Participatory, not Punitive: Student-Driven AI Policy Recommendations in a Design Classroom
Authors
Paper Title
Participatory, not Punitive: Student-Driven AI Policy Recommendations in a Design Classroom
Publication Info
- Topic area: Participatory design and governance of AI policies in higher education.
- Keywords: Generative AI, participatory governance, student-driven policies, design education, AI ethics, zine-making, higher education, academic integrity, AI literacy, equity.
Background and Problem
- Problem / challenge: University AI policies are predominantly top-down, punitive, and exclude student perspectives, leading to confusion, fear, and ineffective governance.
- Significance: Students are the primary stakeholders affected by AI policies, and their exclusion results in policies that fail to address their lived experiences and concerns, such as overreliance on AI, inequity, and inconsistent enforcement.
- Motivation and related work: Prior work highlights the need for participatory approaches in AI governance to improve trust, efficacy, and inclusivity. However, existing efforts often remain tokenistic, and there is little evidence of student input shaping AI policies in higher education.
Solution
- Proposed approach: A three-part, student-led workshop series to co-create AI policy recommendations in a graduate design course, culminating in a zine to disseminate the policies.
- Novelty:
- Empirical insights into students’ candid AI practices, including misuse and policy gray areas.
- A transferable model for student-driven AI policy design using faculty-free workshops and zine-based participatory infrastructuring.

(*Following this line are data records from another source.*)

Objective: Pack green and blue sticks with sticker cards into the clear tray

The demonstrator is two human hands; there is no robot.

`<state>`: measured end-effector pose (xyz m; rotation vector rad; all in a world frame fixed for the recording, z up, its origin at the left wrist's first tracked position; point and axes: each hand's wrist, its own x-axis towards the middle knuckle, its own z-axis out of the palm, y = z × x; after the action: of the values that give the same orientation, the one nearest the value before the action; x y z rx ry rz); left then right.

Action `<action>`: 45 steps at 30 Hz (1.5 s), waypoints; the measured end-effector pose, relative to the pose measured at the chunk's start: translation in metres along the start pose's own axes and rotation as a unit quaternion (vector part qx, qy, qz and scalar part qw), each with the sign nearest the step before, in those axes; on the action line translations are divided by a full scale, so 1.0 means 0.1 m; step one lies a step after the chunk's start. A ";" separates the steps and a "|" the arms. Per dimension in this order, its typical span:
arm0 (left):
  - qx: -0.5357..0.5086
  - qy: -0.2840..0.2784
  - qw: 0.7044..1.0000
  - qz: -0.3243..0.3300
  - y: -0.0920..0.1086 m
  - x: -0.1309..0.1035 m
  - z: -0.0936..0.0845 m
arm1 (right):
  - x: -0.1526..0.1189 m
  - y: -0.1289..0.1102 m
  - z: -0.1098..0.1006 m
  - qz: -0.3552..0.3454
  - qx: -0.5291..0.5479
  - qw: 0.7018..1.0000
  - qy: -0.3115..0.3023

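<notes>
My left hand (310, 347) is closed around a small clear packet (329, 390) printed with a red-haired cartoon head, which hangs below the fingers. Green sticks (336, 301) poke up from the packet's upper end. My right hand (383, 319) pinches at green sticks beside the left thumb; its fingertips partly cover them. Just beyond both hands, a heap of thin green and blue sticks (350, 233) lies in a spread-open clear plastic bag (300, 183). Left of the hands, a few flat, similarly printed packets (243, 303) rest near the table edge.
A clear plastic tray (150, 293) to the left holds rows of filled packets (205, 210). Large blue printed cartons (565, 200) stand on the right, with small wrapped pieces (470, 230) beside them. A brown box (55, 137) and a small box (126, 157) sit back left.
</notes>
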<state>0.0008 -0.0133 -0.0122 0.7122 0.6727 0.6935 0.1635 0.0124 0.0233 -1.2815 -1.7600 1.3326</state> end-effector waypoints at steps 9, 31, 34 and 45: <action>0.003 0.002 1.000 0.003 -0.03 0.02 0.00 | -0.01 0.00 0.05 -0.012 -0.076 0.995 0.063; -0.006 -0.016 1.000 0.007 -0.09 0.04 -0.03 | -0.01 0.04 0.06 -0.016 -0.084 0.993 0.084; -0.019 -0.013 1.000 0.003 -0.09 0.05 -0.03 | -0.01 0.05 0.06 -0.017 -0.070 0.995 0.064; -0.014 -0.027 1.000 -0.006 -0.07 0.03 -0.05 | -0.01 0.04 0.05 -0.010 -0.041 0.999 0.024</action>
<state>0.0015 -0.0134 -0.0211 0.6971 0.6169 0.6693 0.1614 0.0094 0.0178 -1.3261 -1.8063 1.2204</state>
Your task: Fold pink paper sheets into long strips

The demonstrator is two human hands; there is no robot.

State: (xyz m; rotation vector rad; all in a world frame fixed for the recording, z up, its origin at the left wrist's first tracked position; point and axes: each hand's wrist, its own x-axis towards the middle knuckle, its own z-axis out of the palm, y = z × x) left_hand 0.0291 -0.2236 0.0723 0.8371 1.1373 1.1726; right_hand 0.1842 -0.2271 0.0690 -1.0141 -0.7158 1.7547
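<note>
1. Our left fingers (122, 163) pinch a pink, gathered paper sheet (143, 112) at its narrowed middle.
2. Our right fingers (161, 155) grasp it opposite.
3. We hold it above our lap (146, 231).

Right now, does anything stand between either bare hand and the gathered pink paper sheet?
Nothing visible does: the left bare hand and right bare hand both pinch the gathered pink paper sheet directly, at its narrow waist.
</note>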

- Ten actionable, student-authored AI policy recommendations addressing gaps in existing governance.
- Procedure and key techniques:
- Workshop 1: Candid discussions on AI use and initial policy drafting.
- Workshop 2: Zine-making to visualize and refine policies.
- Workshop 3: Applying policies through a design activity and reflecting on their practicality.
- Follow-up interviews and thematic analysis to validate findings and refine recommendations.
Results
- Concrete findings:
- Ten student-authored AI policy recommendations, including guidelines for AI use, ownership thresholds (50% AI contribution), support for English learners, and equity in tool access.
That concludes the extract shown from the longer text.